## INSTRUCTIONS TO FOLLOW
Each line from the one containing "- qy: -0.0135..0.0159" to the end of the records should be copied exactly, and no other line.

Items from a dataset
####

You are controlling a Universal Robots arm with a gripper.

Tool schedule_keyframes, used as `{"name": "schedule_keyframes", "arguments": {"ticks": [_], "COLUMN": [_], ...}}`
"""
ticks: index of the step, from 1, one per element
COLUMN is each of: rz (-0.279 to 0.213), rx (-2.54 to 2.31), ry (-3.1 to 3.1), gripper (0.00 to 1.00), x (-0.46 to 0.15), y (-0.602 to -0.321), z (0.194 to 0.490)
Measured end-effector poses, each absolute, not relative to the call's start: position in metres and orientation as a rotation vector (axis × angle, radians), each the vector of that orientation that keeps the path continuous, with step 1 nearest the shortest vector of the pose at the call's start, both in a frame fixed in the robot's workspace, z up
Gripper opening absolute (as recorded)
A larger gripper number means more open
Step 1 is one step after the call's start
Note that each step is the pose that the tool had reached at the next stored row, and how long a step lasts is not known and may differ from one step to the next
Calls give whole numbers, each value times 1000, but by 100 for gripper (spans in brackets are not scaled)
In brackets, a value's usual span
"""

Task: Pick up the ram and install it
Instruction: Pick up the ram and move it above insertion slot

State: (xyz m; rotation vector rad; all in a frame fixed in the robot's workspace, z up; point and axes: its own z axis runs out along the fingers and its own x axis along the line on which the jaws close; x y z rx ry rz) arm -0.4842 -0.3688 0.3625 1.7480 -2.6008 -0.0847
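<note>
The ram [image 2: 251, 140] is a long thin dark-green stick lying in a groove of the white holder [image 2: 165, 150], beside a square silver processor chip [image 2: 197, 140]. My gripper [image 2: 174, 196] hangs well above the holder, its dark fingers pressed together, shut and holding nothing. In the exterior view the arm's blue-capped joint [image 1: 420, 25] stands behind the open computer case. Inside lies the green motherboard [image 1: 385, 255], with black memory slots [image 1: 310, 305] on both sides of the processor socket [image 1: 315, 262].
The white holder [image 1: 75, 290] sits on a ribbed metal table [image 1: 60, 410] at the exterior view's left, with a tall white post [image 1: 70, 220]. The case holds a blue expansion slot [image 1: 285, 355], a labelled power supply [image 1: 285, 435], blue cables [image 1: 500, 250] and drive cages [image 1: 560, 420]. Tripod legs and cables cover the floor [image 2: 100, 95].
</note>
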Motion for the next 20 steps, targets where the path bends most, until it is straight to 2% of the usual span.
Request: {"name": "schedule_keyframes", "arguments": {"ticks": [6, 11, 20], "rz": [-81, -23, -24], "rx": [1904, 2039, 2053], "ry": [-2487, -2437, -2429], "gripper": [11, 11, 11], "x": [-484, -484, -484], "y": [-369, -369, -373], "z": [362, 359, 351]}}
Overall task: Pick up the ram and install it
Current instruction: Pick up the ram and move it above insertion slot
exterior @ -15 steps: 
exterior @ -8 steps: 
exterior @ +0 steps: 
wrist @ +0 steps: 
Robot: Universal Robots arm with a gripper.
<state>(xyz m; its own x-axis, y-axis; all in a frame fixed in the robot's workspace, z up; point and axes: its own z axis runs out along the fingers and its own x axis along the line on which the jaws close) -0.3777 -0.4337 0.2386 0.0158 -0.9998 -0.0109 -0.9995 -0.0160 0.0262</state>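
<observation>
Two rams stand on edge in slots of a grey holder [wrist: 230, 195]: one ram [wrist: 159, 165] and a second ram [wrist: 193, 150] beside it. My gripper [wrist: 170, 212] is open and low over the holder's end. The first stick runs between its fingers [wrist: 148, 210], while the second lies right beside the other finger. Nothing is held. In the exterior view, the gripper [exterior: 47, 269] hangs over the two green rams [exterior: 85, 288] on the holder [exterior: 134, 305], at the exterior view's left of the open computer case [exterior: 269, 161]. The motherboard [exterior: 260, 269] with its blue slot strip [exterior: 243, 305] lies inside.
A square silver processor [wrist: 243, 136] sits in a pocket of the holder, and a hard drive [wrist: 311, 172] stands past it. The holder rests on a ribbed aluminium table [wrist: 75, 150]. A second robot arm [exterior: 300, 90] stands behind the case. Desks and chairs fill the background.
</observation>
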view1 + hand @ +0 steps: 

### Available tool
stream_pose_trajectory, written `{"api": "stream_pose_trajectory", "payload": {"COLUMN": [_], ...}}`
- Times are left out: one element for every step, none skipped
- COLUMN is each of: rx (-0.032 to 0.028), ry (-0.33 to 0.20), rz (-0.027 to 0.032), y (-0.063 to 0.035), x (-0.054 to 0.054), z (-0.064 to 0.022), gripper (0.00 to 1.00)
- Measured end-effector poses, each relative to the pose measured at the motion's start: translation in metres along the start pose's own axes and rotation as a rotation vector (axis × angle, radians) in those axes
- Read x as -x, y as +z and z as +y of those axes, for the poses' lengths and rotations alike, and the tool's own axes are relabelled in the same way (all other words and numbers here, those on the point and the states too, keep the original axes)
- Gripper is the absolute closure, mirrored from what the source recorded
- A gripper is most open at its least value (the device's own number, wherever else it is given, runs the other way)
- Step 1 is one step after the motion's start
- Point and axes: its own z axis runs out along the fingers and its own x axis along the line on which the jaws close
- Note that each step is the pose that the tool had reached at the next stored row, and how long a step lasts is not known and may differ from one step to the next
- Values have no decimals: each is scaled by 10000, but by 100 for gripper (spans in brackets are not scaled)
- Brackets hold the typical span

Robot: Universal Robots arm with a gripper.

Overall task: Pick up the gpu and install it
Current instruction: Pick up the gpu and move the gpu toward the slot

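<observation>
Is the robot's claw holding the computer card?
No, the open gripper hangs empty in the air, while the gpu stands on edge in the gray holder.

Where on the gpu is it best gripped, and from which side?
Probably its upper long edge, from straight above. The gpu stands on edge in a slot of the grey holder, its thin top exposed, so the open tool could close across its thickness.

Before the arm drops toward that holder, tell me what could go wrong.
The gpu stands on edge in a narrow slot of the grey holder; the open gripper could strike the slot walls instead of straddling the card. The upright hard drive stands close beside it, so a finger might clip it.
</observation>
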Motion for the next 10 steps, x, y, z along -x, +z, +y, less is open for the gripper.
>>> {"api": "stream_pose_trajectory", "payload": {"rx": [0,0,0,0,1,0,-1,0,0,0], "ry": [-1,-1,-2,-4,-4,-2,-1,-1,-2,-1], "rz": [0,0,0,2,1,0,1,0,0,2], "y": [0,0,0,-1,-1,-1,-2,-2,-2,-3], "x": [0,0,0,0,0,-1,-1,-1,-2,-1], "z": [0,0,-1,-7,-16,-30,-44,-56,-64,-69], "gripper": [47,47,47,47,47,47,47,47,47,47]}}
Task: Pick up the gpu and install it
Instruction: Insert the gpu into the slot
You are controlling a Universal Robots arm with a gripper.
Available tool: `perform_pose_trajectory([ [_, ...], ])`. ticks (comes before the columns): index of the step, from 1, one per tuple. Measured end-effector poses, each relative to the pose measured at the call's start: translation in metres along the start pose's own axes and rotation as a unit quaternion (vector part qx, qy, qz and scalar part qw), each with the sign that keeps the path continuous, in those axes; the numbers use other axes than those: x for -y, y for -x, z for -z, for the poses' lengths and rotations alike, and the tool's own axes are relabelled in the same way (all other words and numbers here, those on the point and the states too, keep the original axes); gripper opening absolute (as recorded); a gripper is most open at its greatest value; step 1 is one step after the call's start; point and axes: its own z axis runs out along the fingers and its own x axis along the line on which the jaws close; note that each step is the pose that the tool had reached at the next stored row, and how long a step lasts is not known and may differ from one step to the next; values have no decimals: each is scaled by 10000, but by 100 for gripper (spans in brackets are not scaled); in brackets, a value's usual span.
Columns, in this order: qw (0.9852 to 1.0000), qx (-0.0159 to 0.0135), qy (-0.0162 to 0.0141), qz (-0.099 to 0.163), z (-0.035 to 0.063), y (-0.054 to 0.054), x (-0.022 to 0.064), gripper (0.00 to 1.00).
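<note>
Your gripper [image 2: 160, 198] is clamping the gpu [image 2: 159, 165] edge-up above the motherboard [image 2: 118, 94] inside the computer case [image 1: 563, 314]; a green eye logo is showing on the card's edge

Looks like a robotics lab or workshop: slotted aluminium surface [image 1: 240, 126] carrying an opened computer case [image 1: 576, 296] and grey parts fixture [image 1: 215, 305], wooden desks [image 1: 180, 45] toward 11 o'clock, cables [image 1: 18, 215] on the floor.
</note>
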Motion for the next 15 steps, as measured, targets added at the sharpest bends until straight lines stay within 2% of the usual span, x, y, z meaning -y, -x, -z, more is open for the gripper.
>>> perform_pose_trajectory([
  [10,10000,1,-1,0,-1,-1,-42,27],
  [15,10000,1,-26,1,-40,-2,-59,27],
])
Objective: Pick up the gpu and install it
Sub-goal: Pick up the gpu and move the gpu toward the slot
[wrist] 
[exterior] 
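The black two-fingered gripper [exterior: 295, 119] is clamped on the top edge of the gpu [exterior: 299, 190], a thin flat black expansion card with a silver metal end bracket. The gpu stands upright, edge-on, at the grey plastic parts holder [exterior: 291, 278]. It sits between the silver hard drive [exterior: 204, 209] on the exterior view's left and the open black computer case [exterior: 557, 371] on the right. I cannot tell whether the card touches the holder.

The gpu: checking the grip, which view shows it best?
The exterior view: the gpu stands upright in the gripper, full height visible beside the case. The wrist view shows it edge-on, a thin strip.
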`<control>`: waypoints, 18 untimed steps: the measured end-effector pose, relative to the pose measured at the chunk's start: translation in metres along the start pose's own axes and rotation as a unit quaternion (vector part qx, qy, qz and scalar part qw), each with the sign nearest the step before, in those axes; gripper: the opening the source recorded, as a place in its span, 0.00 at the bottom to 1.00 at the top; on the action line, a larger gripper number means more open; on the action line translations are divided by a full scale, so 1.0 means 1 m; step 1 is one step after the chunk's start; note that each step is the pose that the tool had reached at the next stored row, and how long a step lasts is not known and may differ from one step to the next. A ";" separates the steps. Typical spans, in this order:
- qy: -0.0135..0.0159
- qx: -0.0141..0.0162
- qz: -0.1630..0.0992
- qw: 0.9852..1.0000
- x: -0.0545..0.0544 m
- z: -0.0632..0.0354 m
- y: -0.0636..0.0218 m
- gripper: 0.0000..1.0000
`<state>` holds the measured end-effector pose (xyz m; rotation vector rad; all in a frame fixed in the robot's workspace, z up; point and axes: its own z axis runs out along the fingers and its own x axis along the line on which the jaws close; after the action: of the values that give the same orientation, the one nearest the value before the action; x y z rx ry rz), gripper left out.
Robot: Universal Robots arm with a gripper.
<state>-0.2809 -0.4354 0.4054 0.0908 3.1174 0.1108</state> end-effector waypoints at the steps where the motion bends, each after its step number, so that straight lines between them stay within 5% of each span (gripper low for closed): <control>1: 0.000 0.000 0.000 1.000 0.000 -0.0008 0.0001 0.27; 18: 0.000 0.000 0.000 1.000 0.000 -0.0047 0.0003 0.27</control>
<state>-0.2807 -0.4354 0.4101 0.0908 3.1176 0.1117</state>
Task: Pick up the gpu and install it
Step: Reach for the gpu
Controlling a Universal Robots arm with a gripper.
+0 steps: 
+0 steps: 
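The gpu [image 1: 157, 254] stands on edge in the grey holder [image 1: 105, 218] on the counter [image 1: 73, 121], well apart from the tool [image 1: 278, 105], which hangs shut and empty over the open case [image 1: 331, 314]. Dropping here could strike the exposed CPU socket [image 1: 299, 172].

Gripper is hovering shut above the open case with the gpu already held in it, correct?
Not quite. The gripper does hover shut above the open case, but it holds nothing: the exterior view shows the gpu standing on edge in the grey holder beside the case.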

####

## COMPLETED EXERCISE
- qy: -0.0135..0.0159
- qx: -0.0141..0.0162
- qz: -0.1630..0.0992
- qw: 0.9852..1.0000
- x: -0.0545..0.0544 m
- z: -0.0632..0.0354 m
- y: -0.0636..0.0218 m
- gripper: 0.0000..1.0000
`<state>` holds the measured end-effector pose (xyz m; rotation vector rad; all in a frame fixed in the robot's workspace, z up; point and axes: its own z axis runs out along the fingers and its own x axis along the line on which the jaws close; after the action: of the values that give the same orientation, the one nearest the value before the action; x y z rx ry rz), gripper left out.
Robot: Universal Robots arm with a gripper.
<state>-0.2809 -0.4354 0.4054 0.0908 3.1174 0.1108</state> end-effector waypoints at the steps where the motion bends, each after its step number, so that straight lines between them stay within 5% of each span (gripper low for closed): <control>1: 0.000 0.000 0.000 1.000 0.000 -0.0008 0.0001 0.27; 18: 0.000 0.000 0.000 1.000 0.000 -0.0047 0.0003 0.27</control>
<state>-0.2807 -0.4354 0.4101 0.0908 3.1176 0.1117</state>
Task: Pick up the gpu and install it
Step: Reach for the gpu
Controlling a Universal Robots arm with a gripper.
+0 steps: 
+0 steps: 
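The gpu [image 1: 157, 254] stands on edge in the grey holder [image 1: 105, 218] on the counter [image 1: 73, 121], well apart from the tool [image 1: 278, 105], which hangs shut and empty over the open case [image 1: 331, 314]. Dropping here could strike the exposed CPU socket [image 1: 299, 172].

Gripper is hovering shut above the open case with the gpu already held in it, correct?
Not quite. The gripper does hover shut above the open case, but it holds nothing: the exterior view shows the gpu standing on edge in the grey holder beside the case.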

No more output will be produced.